Preparation Time: 15 minutes
Baking Time: 25 minutes
Serves 6 (Makes 12 muffins)
- 8 cups (2 L) cubed (1/2-inch/1 cm) cinnamon raisin bread
- 2 Ontario Apples, peeled and coarsely chopped (about 2 cups/
- 500 mL)
- 5 Ontario Eggs
- 1 cup (250 mL) Ontario Milk
- 1 cup (250 mL) Ontario Maple Syrup
In large bowl, combine bread cubes and apples; set aside.
In medium bowl, whisk eggs, milk and 1/4 cup (50 mL) of the maple syrup. Pour egg mixture over bread and gently combine.
Grease 12-cup muffin pan. Spoon 1/2 cup (125 mL) of the bread mixture into each muffin cup.
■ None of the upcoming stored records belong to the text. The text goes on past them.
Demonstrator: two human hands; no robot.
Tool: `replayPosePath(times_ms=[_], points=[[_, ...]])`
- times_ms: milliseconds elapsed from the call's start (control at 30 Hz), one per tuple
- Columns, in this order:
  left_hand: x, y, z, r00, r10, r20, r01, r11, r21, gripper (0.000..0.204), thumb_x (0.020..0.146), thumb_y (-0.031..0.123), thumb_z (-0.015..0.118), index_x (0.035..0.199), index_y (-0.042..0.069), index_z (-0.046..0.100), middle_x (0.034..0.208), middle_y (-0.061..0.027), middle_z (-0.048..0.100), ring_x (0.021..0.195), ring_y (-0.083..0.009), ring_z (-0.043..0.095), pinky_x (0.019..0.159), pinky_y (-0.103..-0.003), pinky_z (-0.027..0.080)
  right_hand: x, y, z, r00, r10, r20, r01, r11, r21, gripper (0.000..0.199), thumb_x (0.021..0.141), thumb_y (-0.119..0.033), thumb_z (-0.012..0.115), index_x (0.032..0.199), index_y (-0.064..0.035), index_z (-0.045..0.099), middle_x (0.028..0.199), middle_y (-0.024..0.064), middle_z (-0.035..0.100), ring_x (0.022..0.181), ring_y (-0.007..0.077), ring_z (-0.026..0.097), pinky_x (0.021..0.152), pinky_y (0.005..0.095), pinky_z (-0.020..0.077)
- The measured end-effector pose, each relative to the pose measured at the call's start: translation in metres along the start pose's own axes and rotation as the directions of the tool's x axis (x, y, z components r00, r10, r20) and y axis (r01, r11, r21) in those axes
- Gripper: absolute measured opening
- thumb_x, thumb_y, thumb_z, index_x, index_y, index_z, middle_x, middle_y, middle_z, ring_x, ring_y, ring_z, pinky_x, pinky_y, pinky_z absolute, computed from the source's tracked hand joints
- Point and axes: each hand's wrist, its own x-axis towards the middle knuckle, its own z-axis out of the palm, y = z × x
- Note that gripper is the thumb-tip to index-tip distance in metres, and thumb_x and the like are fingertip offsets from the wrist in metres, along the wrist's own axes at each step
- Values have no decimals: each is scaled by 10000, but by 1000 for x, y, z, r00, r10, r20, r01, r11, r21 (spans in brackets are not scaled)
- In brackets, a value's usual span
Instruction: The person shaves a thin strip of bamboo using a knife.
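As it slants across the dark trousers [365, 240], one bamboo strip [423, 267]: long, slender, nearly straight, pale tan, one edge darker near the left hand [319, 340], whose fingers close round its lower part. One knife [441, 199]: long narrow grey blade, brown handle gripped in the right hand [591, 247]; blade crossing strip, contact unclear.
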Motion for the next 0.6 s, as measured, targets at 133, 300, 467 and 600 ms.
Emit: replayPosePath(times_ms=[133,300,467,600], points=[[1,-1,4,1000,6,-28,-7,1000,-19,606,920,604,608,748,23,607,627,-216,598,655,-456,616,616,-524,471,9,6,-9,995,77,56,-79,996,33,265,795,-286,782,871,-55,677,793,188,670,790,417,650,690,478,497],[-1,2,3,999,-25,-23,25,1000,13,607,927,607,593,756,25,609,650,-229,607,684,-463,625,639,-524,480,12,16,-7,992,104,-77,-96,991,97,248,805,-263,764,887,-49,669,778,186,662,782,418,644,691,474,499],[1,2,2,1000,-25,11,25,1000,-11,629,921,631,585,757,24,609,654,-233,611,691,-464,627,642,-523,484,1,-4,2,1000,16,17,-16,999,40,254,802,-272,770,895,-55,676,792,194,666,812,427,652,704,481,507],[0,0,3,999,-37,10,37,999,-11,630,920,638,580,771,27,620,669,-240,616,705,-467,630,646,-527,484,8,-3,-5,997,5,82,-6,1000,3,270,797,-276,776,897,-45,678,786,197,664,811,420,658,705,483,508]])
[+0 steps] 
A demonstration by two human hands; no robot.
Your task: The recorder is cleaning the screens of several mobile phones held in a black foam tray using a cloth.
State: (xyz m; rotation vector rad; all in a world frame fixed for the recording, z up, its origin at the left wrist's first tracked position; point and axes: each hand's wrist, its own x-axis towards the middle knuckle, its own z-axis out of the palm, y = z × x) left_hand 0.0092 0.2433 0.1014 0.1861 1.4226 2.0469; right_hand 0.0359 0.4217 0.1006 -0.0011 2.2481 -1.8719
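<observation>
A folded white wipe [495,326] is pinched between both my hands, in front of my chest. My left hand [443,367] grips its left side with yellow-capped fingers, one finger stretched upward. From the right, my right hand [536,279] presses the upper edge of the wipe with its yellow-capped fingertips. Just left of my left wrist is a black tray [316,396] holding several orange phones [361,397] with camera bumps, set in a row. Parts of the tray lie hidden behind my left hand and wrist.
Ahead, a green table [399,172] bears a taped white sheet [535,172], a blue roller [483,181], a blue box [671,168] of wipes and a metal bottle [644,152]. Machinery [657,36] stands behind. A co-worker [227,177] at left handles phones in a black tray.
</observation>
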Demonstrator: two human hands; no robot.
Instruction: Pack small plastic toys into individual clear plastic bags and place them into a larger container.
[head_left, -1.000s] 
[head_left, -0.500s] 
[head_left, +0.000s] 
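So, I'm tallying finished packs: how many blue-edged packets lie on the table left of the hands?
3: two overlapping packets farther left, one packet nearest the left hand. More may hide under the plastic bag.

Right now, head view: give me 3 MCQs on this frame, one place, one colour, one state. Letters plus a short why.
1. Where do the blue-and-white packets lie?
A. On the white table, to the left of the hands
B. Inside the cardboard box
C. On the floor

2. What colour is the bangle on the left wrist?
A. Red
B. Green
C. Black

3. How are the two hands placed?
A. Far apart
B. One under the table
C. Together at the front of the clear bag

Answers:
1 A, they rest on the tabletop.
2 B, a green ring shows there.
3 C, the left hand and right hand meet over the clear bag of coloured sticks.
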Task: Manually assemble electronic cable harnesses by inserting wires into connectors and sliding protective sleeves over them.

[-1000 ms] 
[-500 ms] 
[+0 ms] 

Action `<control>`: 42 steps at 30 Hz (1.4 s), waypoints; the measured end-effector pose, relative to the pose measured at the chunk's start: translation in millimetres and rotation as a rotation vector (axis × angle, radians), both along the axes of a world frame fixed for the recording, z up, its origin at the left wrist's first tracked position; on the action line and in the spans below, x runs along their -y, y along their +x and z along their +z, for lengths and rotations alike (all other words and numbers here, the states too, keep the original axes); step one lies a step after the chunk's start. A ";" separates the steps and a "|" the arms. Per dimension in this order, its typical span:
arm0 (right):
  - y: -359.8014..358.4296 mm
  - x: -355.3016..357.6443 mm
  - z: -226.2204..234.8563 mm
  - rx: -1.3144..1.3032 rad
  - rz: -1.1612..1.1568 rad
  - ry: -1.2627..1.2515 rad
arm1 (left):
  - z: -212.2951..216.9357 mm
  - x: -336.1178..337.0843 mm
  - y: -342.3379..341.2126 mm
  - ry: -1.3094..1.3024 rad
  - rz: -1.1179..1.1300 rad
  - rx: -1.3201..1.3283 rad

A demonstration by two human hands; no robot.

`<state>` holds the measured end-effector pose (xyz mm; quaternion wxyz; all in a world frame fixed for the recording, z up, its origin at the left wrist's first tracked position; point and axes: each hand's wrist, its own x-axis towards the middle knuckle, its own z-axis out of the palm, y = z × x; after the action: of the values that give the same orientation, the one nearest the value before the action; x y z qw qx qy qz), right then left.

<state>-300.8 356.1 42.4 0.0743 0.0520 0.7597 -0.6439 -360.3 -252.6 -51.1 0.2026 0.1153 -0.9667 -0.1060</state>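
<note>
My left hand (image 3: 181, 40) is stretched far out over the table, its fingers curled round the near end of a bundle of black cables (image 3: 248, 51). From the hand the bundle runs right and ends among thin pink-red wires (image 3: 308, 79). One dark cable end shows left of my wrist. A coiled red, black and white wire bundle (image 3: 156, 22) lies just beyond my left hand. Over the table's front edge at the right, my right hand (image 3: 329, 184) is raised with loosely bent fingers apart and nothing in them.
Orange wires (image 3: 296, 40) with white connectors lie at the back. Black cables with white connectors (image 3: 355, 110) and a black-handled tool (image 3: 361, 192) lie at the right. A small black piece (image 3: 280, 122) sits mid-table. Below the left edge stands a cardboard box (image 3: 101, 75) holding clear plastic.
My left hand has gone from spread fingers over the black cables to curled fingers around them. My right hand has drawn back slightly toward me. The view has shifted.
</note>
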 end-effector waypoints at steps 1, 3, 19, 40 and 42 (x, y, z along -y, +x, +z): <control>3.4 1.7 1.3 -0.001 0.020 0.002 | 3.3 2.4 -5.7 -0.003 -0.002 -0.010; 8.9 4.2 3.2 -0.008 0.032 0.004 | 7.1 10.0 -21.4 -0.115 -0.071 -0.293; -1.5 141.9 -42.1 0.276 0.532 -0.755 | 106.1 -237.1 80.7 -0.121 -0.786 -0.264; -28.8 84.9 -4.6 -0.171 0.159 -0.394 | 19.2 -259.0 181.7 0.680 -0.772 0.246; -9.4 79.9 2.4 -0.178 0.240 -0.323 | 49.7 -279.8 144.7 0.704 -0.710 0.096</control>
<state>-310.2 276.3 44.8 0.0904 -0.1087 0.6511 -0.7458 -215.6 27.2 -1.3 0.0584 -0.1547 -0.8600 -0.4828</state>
Bake in 350°F (180°C) oven for 20 to 25 minutes or until set and knife inserted in the centre comes out clean.
Let cool in pan on wire rack for 5 minutes. Turn muffins out and spoon remaining maple syrup over muffins.
Tip: Place cooled breakfast muffins in freezer bag and freeze up to 3 months. To reheat, just pop in the microwave on High for 30 seconds.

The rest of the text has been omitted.